Your task:
Would you return the listing that follows exactly, leaving its pictures behind?

Available data:
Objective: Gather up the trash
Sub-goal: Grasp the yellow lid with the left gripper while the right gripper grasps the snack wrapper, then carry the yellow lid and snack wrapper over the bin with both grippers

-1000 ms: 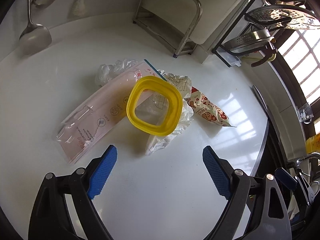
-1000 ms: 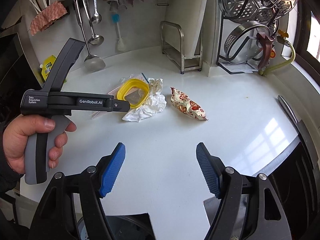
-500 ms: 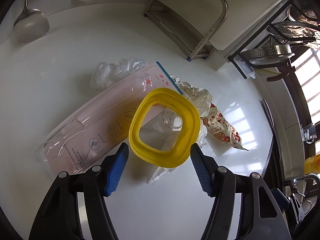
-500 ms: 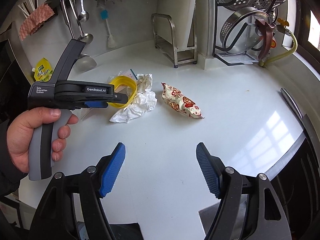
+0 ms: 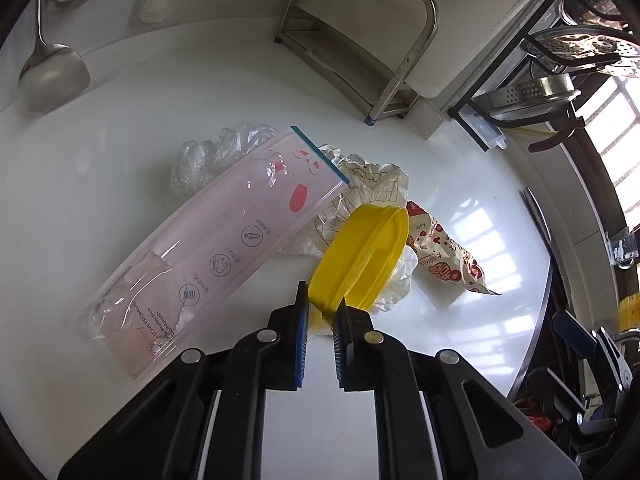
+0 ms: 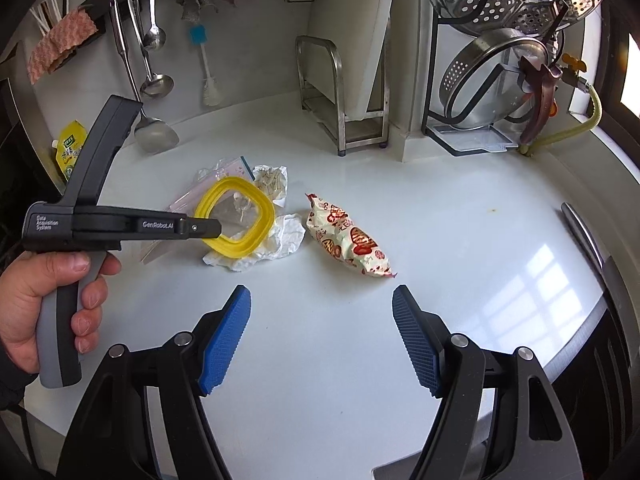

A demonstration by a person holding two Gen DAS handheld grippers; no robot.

Finished task:
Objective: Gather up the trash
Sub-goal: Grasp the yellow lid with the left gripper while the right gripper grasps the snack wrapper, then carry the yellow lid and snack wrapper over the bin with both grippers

-1000 ms: 
-1000 ms: 
-500 ms: 
-500 ms: 
+0 ms: 
+0 ms: 

A demonstration by a person holding two Gen DAS handheld grippers; no robot.

There is nothing more to this exercise.